At 14:40 +0100 98/06/10, Simon L Peyton Jones wrote:
>Here's a reasonable design for exceptions in Haskell:
A think one can use a monadic approach, as a monad
(X, unit_X, bind_X): HaskellX -> HaskellX
where HaskellX is and extension of Haskell with exceptions.
>* A value of Haskell type T can be
> EITHER one of the values we know and love
> (bottom, or constructor, or function,
> depending on T),
>
> OR it can be a set of exceptional values.
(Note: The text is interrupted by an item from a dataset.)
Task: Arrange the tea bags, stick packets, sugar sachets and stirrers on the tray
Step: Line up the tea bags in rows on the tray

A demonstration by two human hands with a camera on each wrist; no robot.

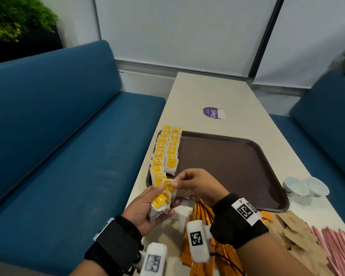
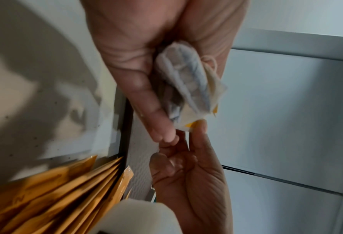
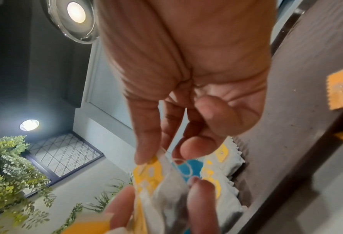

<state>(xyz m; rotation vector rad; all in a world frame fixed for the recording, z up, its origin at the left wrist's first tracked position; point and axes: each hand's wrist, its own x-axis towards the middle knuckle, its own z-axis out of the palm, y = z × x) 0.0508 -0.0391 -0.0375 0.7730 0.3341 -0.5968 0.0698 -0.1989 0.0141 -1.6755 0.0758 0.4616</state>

So this says that X(T) = T | Exception, where Exception is a type in
HaskellX which labels objects in Haskell as exceptions. This monad is such
as old Haskell code can always be run in the new HaskellX.
>* raise :: String -> a
> (raise s) returns a single exceptional value, named by string s
I would suggest that an exception could not just be a string, but any
value in HaskellX.
>* All strict operations (case, +, etc) return the union of
> the exceptional values returned by their strict arguments
> For example, if both arguments to "+" return an exceptional value
> then "+" returns both. Similarly, any strict context.
Actually, if a function f in Haskell has type T, and is altered so that
it raises an exception, then its type becomes T | Exception. If a function
g: A -> B is altered to raise an exception, there is a difference between
the types
A -> (B | Exception) and (A | Exception -> B | Exception), but the monad
is such that one can always simplify to the latter, and one can use the
abbreviation
(A -> B) | Exception
for the latter.
So the type handling mechanism should not need to be that much more
complicated: Just replace T with T | Exception if the function raises an
exception. Functions that do not raise an exception can always be extended
to this, T | Exception, on the fly when encountering an exception via the
monad proeprties, so these functions need not get an altered type.
>* handle :: (String -> IO a) -> IO a -> IO a
> (handle h a) tries to perform the action a.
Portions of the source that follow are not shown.